28 ene 2006

Semillas y frutos

por el Hermano Pablo

John y Linda Shaulis contemplaron largo rato el pequeño cajón blanco. Allí dormía el sueño eterno su hijito Augusto, de sólo catorce meses de edad. ¿Qué se había llevado a esta inocente criatura? El SIDA. Bajaron el cajón a la tierra y le dijeron al hijo el último «adiós».

Pasaron tres años, y otra vez John Shaulis contempló largo rato un cajón, esta vez de ébano. Allí dormía el sueño eterno Linda, su esposa de treinta y dos años de edad. Había muerto también de SIDA. Bajaron el cajón a la tierra, y John le dijo el último «adiós».

Años atrás, en sus días de estudiante, Linda había contraído la enfermedad en un casual y fugaz encuentro sexual.

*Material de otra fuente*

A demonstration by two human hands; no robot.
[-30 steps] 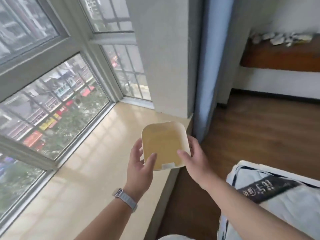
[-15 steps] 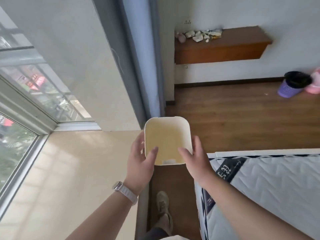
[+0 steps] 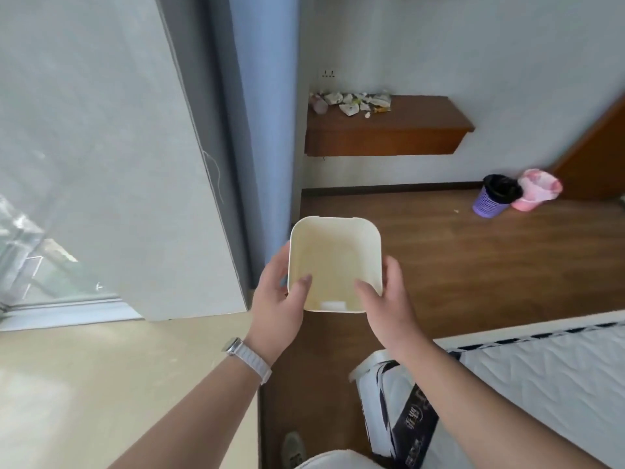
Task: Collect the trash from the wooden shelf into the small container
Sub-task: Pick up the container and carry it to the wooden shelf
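Note:
I hold a small cream square container (image 3: 334, 252) in front of me, its inside bare apart from a white label near the front wall. My left hand (image 3: 275, 299) grips its left side, thumb inside the rim. My right hand (image 3: 389, 299) grips its right side the same way. Far ahead, a wooden shelf (image 3: 389, 137) hangs on the wall. Several pieces of crumpled trash (image 3: 351, 103) lie on its left end, well beyond my hands.
A purple bin with a black liner (image 3: 495, 196) and a pink bin (image 3: 536, 189) stand on the wooden floor (image 3: 473, 265) at the right. A white mattress (image 3: 541, 384) lies at lower right. A blue curtain (image 3: 263, 113), grey pillar and beige window ledge (image 3: 118, 384) are at left.
My view has swung right from the window toward the room. The shelf and bins now show more fully and closer. Both hands keep the same hold on the container.

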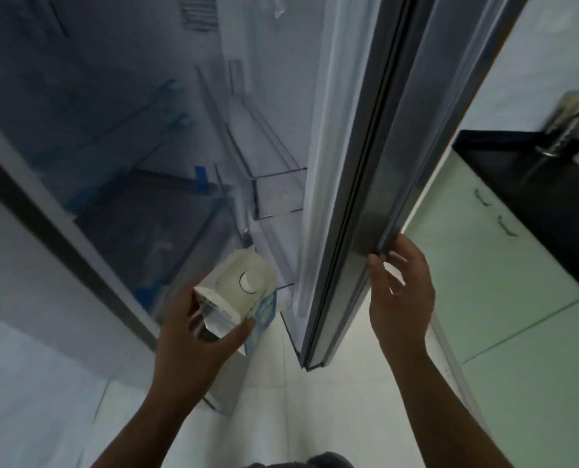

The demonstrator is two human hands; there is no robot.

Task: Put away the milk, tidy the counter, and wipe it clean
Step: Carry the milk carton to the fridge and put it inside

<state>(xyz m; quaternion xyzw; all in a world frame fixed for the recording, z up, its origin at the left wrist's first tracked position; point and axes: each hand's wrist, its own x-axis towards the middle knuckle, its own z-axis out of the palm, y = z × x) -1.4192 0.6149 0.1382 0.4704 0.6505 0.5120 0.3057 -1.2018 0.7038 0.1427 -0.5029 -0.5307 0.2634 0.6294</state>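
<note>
Gripping a milk carton (244,293) in the left hand (197,336), thumb curled over the near side, fingers wrapped round the far side. Held tilted, white round cap facing up, just left of the open fridge door (365,163), close to its lowest door bin (281,238) and not inside it. Clasping the door's lower edge with the right hand (399,295): thumb on the inner face, fingers loosely spread on the outer. Left of the door, glass shelves (112,146) inside the fridge. Right of the door, pale green cabinets (483,282) under a black counter (534,184), a blurred metal holder (571,130) on top. Below the door, light floor tiles (281,400).
</note>
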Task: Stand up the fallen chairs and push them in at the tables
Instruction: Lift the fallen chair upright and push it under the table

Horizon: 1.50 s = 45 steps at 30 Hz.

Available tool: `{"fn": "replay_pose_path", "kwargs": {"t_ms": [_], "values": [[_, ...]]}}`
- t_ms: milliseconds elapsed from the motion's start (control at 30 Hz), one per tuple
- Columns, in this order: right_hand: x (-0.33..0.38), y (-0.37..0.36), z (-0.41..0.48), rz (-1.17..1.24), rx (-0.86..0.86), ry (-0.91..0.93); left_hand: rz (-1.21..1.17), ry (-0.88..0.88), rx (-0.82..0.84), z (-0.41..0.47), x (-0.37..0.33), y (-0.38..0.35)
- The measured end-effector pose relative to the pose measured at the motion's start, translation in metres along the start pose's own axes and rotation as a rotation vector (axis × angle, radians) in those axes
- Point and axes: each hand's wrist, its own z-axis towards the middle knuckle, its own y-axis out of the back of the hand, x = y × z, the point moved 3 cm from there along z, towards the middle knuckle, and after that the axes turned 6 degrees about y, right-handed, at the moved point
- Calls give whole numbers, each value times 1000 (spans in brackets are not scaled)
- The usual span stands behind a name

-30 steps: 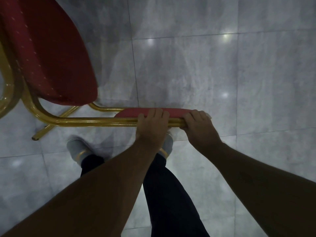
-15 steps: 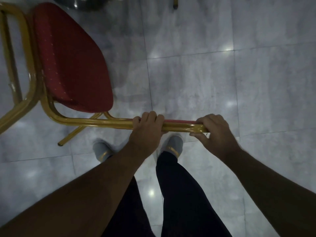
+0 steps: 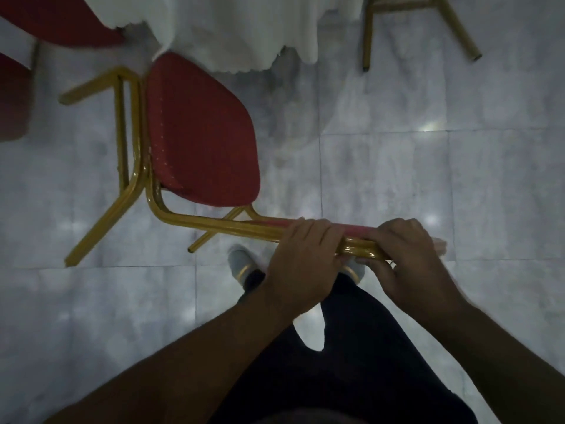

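Chair (image 3: 201, 133) with red seat and gold frame stands on the grey tiled floor (image 3: 397, 163), its seat front touching the white tablecloth (image 3: 244, 32). Left hand (image 3: 301, 258) and right hand (image 3: 406, 258) both have fingers clenched around its backrest top.

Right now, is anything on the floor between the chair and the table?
Nothing visible. The chair seat already meets the white tablecloth; only bare floor shows around it. Both hands hold its backrest.

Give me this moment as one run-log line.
phase: pushing in | left hand: gripping chair backrest top | right hand: same | seat front: at white tablecloth edge | floor: grey tiles
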Motion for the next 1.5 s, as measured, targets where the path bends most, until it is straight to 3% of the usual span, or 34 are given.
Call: {"fn": "replay_pose_path", "kwargs": {"t_ms": [200,467,867,1000,1167,1333,1500], "values": [[119,12,37,-173,-46,183,-114,26,-121,-51,50,89],[235,-3,74,-269,-29,438,-203,239,-214,-120,102,161],[243,9,63,-21,121,490,-247,463,-289,-199,110,221],[288,-7,66,38,123,536,-114,408,-254,-206,77,252],[319,-14,73,79,341,590,56,456,-251,-228,77,281],[315,-35,74,18,315,574,257,466,-254,-245,97,293],[342,-56,89,22,352,729,282,446,-332,-257,111,299]]}}
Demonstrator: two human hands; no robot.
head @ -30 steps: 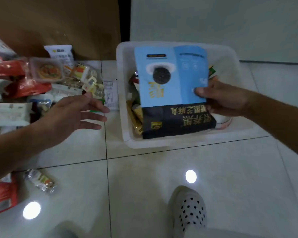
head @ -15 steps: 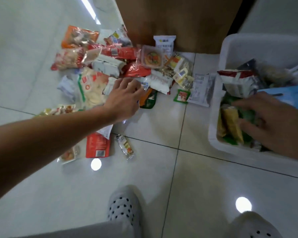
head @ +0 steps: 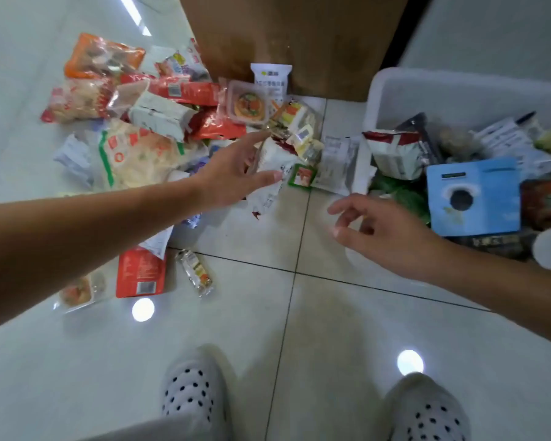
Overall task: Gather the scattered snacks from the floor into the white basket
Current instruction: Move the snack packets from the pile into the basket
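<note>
**A:** Where is there room to move?

**B:** The pale tiled floor (head: 331,329) lies bare in the near and middle ground, between the polka-dot slippers (head: 190,393) and the pile. A brown panel (head: 299,43) closes the far side.

**A:** And the white basket (head: 376,100)?

**B:** It's on the right, its left wall just beside the scattered snacks (head: 134,154). Inside, a blue packet (head: 477,198) lies on top of other bags.

**A:** The hands?

**B:** The left hand (head: 233,176) pinches a crumpled white packet (head: 274,160) at the pile's right edge. Its thumb is on the near face and its fingers stretch over the far one. The right hand (head: 392,230) hovers by the basket's near-left corner, fingers loosely curled and apart, holding nothing.
</note>
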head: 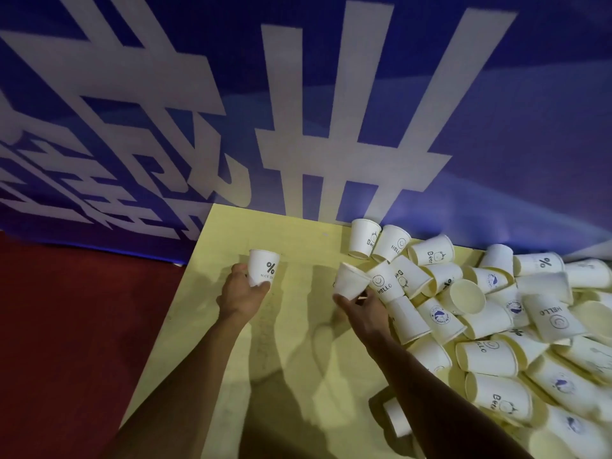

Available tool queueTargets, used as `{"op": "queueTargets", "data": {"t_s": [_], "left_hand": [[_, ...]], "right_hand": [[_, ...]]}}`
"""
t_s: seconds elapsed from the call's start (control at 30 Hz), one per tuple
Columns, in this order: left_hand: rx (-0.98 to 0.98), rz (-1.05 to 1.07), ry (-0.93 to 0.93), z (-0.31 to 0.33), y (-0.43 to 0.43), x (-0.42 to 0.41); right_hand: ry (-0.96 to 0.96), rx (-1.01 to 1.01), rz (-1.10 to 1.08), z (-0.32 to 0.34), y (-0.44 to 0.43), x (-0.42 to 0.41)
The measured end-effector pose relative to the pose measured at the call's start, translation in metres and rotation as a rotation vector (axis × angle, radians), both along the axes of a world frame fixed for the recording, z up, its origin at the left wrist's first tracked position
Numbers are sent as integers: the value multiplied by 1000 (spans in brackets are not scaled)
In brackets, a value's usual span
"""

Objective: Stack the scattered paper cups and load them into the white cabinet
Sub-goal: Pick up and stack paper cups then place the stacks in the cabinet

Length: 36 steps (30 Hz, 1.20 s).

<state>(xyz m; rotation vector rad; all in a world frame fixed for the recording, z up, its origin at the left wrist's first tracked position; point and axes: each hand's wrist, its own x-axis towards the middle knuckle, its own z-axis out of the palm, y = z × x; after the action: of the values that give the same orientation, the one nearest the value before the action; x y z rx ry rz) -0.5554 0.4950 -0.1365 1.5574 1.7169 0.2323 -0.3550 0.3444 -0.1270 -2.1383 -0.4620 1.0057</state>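
R hand grips tilted cup, L hand "% NICE" cup.

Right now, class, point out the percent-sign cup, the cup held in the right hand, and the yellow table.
percent-sign cup (265,265), head view, printed side wall.
right-hand cup (350,280), head view, plain side wall.
yellow table (298,243), head view, bare top.

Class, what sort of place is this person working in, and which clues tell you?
Probably an event or exhibition space, not a home: a large blue banner with giant white lettering behind the yellow table, a red floor beside it, and heaps of printed paper cups.
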Motion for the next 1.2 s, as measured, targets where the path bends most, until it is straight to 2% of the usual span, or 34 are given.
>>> {"op": "queueTargets", "data": {"t_s": [0.23, 0.47, 0.73, 0.93, 1.2], "left_hand": [[14, -42, -202, 23, -32, 31], [122, -88, -276, 62, -93, 66], [149, -105, -300, 105, -203, 138], [139, -167, -292, 111, -288, 208], [96, -278, -300, 131, -333, 287]], "right_hand": [[-155, 43, 166, 21, -31, 20], [-197, 119, 194, 56, -76, 58], [-273, 224, 243, 92, -171, 136], [-285, 233, 242, 102, -254, 204], [-313, 225, 120, 114, -323, 267]]}}
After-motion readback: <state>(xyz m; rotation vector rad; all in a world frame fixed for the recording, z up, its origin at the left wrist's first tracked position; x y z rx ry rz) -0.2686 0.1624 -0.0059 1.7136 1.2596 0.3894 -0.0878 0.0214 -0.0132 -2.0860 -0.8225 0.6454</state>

Aquellas habían sido las semillas. Estos eran ahora los frutos.

Había un detalle que hizo más patética esta historia: John era un brillante oficial de marina que intervino en la guerra del golfo Pérsico. Y Linda, que por un loco error juvenil fue infectada del virus, era una brillante abogada.

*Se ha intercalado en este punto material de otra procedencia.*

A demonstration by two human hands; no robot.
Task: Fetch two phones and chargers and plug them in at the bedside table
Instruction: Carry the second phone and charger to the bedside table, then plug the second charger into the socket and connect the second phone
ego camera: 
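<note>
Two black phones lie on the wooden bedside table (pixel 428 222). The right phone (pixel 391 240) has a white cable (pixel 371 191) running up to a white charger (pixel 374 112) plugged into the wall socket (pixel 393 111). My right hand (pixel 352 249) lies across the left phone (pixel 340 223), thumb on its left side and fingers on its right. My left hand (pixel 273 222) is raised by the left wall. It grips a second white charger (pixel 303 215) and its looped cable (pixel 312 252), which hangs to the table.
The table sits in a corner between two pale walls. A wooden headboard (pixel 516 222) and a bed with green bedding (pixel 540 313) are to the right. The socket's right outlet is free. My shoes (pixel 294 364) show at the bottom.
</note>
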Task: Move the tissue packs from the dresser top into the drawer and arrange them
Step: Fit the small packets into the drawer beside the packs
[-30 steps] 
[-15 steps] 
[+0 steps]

Años más tarde, ya casada y creyendo haber dejado en el pasado sus errores y tener por delante una vida feliz, la mortal enfermedad acabó con su hijo, al cual ella transmitió la infección, y acabó finalmente con ella.

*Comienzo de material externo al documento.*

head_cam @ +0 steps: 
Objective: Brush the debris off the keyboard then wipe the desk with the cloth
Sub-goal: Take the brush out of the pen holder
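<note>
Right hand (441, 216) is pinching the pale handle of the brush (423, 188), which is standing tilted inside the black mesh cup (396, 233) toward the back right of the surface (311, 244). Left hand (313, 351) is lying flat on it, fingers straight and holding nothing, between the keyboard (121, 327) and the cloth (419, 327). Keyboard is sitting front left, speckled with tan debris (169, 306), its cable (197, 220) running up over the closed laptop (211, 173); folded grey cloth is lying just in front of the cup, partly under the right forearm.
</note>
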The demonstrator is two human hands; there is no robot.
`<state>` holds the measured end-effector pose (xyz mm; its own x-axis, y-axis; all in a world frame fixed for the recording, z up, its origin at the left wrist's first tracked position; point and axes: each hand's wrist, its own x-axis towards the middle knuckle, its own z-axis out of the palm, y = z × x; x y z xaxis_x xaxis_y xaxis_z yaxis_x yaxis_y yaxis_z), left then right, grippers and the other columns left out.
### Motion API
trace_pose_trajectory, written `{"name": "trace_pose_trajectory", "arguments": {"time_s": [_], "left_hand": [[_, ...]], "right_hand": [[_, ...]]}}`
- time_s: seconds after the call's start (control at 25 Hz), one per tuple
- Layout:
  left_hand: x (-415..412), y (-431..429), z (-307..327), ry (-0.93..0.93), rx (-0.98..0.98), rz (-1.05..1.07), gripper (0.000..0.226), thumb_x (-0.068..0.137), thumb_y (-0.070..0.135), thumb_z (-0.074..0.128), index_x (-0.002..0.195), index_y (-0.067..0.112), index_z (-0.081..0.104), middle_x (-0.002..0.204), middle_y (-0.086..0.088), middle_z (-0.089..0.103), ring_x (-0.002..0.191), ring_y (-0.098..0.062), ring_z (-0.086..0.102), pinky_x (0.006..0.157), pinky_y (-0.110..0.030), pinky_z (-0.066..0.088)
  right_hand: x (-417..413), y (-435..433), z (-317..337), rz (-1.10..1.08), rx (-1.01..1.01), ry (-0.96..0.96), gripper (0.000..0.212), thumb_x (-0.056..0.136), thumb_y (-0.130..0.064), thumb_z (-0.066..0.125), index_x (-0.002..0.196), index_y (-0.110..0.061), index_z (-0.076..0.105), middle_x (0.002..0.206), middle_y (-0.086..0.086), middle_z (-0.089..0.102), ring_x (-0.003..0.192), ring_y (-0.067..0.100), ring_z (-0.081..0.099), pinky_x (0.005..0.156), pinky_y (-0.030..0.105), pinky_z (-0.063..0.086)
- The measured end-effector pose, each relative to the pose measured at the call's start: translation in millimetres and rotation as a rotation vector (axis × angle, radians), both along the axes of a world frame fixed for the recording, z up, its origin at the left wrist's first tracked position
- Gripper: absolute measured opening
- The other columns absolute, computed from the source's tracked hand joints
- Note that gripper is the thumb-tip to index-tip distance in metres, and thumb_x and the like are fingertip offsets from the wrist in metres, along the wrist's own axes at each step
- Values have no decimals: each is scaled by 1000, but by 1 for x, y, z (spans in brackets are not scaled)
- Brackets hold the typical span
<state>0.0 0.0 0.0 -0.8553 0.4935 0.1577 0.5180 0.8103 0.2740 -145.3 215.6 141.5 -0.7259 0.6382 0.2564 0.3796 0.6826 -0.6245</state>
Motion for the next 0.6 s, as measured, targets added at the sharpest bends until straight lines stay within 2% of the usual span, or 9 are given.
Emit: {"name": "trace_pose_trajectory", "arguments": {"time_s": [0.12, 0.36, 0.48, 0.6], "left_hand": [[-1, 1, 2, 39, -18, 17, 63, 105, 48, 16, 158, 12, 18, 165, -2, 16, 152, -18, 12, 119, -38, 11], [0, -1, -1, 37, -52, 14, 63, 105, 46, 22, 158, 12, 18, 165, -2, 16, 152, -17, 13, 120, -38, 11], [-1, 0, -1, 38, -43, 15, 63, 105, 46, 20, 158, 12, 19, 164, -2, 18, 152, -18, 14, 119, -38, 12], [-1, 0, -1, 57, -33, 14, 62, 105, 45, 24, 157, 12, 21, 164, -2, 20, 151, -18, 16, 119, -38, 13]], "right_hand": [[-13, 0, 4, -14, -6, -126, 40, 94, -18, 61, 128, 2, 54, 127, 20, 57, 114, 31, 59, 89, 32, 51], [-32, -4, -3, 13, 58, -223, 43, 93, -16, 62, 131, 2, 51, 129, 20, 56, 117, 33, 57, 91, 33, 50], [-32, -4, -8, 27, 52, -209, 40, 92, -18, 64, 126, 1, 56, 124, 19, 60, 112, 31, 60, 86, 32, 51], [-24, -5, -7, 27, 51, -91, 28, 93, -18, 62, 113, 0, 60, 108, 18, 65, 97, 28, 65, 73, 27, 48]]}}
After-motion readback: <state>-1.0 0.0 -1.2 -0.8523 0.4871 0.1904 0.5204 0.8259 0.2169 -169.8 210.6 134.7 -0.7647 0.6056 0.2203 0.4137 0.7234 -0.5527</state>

Semillas y frutos. Una semilla escondida en el pasado de ella. Algo, pensó ella, que pasó junto con la noche y que no dejó ninguna huella. Un acto juvenil que todos disculpan porque todos lo hacen. Pero la enfermedad no hace preguntas, ni mira por qué ni cómo, ni ve de qué raza o color es la persona, o si es culpable o si es inocente. Una vez que le clava sus colmillos, no la suelta jamás hasta que la mata.

Hay una sola manera segura de no contraer el SIDA. Es no tener nunca relaciones sexuales excepto con nuestro cónyuge. La promiscuidad sexual, la homosexualidad, el compartir la misma aguja hipodérmica como hacen los drogadictos, son actos de alto riesgo. Quien los practica, que no se sorprenda de aparecer con los síntomas del fruto mortal que es el SIDA.

La única manera de evitar estas calamidades es llevar la vida moral que Dios prescribe. Así no sólo eludimos el SIDA sino que garantizamos el estar en paz con nosotros mismos, con nuestros semejantes y con Dios. Cristo quiere ser nuestro seguro y suficiente Salvador.